For this exercise, return only the lines in the records below from the one holding "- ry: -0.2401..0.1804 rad" through the one holding "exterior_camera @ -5", including both, exactly as they appear and without pictures.

DATASET RECORDS Block Start

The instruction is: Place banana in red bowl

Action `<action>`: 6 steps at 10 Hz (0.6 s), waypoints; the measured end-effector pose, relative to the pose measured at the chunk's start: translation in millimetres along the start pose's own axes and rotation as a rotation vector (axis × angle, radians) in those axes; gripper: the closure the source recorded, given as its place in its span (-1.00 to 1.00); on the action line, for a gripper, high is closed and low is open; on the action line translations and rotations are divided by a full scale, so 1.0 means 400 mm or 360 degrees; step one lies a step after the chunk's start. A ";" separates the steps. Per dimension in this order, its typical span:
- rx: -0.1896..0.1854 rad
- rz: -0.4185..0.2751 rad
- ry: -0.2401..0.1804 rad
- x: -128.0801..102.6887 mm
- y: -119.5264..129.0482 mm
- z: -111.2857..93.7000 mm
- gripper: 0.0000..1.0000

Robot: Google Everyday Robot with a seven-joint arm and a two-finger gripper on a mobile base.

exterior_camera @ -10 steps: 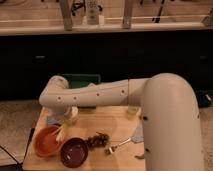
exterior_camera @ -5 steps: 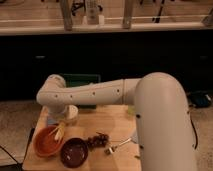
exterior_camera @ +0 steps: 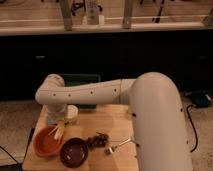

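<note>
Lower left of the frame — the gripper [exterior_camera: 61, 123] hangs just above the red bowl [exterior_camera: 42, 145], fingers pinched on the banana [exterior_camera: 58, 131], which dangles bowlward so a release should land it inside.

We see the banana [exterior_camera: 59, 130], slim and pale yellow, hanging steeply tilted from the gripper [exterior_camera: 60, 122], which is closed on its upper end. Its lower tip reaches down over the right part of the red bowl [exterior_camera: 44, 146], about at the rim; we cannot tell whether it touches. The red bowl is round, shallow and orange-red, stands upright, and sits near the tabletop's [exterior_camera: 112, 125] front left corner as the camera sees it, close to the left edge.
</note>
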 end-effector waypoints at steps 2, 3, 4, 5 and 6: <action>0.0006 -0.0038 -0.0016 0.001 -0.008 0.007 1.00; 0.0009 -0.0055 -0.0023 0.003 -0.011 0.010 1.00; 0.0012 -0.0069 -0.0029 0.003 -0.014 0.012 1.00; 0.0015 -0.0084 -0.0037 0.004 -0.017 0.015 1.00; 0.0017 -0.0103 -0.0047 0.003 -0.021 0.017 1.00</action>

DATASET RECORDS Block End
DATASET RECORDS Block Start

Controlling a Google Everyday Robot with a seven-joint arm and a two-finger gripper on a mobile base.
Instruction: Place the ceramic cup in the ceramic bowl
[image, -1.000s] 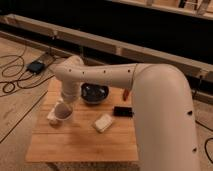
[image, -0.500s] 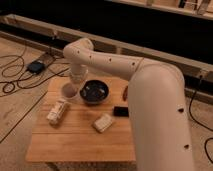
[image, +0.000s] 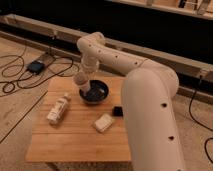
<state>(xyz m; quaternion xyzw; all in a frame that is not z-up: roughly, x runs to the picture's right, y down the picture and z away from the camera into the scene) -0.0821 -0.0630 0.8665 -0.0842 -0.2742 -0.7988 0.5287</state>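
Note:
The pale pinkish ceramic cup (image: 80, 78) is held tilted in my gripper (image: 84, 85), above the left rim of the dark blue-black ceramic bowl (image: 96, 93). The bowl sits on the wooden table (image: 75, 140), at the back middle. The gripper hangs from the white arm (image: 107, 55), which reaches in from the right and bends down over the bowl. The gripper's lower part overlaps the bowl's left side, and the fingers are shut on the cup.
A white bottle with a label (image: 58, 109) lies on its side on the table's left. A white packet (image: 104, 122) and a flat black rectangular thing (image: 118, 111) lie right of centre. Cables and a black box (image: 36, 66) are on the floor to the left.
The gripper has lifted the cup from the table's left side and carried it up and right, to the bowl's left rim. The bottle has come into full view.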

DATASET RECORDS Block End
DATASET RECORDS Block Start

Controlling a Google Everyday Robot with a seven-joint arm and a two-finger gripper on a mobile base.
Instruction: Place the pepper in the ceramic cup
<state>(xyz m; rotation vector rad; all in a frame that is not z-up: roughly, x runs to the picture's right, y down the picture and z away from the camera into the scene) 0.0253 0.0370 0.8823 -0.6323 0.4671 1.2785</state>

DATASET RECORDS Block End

_TASK SOLUTION_
- ry: -0.2401..0.1804 rad
- x: -128.0801..102.6887 mm
- y: -119.5264..129.0482 mm
- z: -111.2857..93.7000 mm
- gripper: 0.0000..1.0000

Robot: Google Everyday Robot with a seven-joint arm and a two-finger gripper on a mobile base.

exterior_camera @ -10 steps: 
exterior_camera @ -5 steps: 

That concludes the output for this exercise.